Natalia trabaja en una pizzería en Miami. Hace dos años dejó atrás su Managua natal, y cada mes, puntualmente, envía una parte del salario a su madre que cuida a su hijo pequeño. La remesa que la joven, de 28 años, manda a Nicaragua, es el único sustento que tiene la pequeña familia. El dinero se va en alimentos, medicamentos para la señora y ropa para el pequeño que crece y crece.
El régimen deDaniel Ortega sabe que el nica que emigra muchas veces manda ayuda para la familia que quedó atrás. Es un negocio redondo: se libra de los inconformes dentro del país, evita que la presión social desencadene en nuevas protestas y gana miles de emisores de remesas. Es como si cada mes un secuestrador recibiera el pago por mantener con vida a los rehenes. Lo singular es que el monto lo financia otro cautivo que logró huir del encierro.
No se trata, para nada, de poco dinero. Entre 2018 y 2022, salieron de Nicaragua 725.000 ciudadanos, casi el 7% de la población total de la nación centroamericana. En los primeros seis meses de este año, tras la implementación del parole humanitario para entrar a Estados Unidos, más de 29.500 nicaragüenses fueron aprobados, y de esos casi 21.500 ya habían ingresado, para esa fecha, a territorio estadounidense.
Ese éxodo masivo se traduce en abultadas cifras de remesas que el régimen de Ortega recibe como oxígeno. Sin proponérselo, los emigrados están contribuyendo también a financiar la permanencia de tan impresentable autoritarismo. Pero, qué otra cosa podrían hacer. ¿Dejar morir de hambre a sus familias para que la dictadura no se embolse ni un solo centavo? ¿Decirle al secuestrador que ya no van a financiar la supervivencia de los rehenes? ¿Provocaría el corte de esos recursos la caída de Ortega?
Son interrogantes dolorosas, puesto que hallar una respuesta certera implica poner en práctica una actitud que podría asfixiar también a los rehenes. Sería como entrar en el salón donde está el criminal y sus víctimas amordazadas lanzando disparos a todas partes. Con una táctica así quizás sucumban los malhechores, pero el costo para la gente común sería demasiado alto.

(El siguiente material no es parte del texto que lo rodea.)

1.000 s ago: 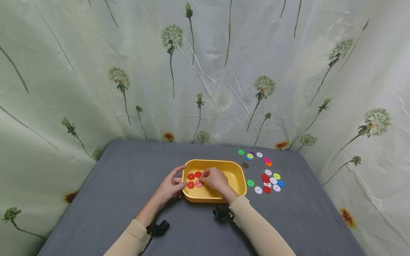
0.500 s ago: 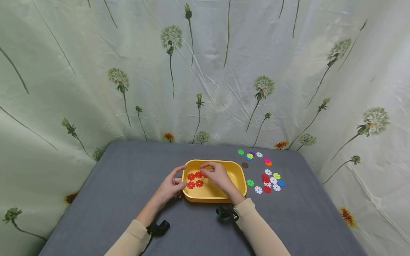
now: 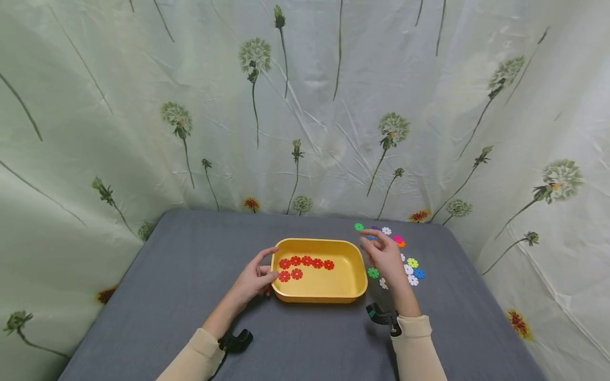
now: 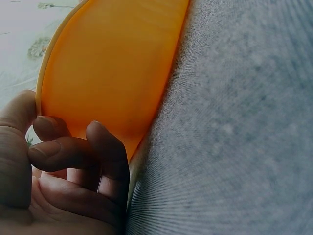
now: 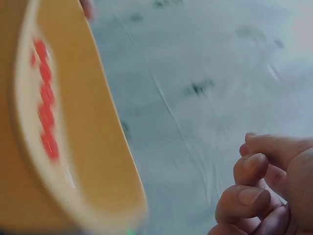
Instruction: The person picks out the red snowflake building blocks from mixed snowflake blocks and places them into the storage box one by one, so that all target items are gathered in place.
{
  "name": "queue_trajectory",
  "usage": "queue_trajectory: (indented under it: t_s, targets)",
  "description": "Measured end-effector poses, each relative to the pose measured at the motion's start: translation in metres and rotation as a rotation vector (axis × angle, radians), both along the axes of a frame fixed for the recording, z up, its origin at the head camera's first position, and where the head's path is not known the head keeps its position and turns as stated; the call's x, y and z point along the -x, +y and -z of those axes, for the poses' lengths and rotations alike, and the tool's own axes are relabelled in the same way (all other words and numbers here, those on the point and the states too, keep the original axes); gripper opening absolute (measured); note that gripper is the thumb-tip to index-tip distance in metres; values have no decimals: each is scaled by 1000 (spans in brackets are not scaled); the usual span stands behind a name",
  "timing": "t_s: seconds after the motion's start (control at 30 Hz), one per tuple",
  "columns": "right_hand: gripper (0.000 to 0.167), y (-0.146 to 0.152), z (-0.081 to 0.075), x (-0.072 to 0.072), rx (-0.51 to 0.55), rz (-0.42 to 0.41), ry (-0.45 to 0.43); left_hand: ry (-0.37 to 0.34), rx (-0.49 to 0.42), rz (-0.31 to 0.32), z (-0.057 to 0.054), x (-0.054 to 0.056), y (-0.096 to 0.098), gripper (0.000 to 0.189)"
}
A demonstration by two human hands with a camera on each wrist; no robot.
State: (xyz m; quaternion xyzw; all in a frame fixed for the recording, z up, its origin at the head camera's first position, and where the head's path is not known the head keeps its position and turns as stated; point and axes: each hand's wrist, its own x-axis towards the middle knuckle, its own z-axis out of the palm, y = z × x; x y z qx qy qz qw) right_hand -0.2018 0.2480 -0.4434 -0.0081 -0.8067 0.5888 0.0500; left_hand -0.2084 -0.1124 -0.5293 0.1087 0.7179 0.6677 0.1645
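A yellow plastic tray lies on the table in the head view, with several red flower-shaped plastic discs flat inside, in a longer far row and a shorter near one. My left hand holds the tray's left end by the rim; in the left wrist view its curled fingers lie against the outer wall. To the right of the tray, my right hand hovers above loose discs, partly covering them. Its fingers are loosely bent, thumb and forefinger apart, and I see nothing held.
Loose discs spread right of the tray: a green disc, a blue disc, a yellow disc, a white disc and an orange disc. A flower-print curtain hangs behind the grey tabletop.
My right hand has left the red discs in the tray and moved right, past the rim, over the loose discs. The full far row now shows. My left hand has stayed at the tray.
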Motion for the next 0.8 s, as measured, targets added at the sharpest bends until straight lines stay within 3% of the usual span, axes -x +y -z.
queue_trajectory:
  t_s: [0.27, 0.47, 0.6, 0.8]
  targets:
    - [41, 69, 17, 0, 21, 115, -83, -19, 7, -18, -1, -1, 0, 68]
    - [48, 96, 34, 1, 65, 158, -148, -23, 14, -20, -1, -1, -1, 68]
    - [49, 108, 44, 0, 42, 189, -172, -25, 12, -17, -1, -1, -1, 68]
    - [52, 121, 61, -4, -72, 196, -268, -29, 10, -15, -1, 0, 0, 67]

Ante esa incertidumbre, muchos nicaragüenses emigrados prefieren meterse la mano en el bolsillo y optar por mantener a sus parientes. Saben que parte de esos dólares se convertirán en implementos antidisturbios, balas, prebendas para las tropas de choque y propaganda oficialista que llenará las plazas. Ortega intuye que los ha llevado hacia un callejón sin salida y confía en que prime entre esos exiliados la premisa de enviar dinero a los que dejaron atrás.
La ecuación no es nueva. El régimen cubano lleva décadas practicando esa política. Mientras insultaba a los emigrados y los llamaba “gusanos”, recibía a manos llenas las remesas que enviaban. El secuestrador habanero también se ha vuelto, con los años, mucho más sofisticado. Ha creado una amplia red de portales digitales donde se compran alimentos, medicamentos y útiles de aseo para entregar en la Isla. Con un mercado cautivo y una Aduana que se rige bajo estrictas normativas, miles de emigrados se ven obligados a comprar en esas tiendas digitales. Nadie sabe el monto total de lo que recaudan cada jornada esos sitios, pero sin duda se trata de cifras de más de cinco o seis dígitos.
La estrategia es evidente: al otro lado del muro, los emigrados pagan por la comida que mantendrá con vida a los rehenes. Mientras, el secuestrador cuenta sus ganancias y calcula cuántos exiliados más necesita para seguir aumentando sus dividendos.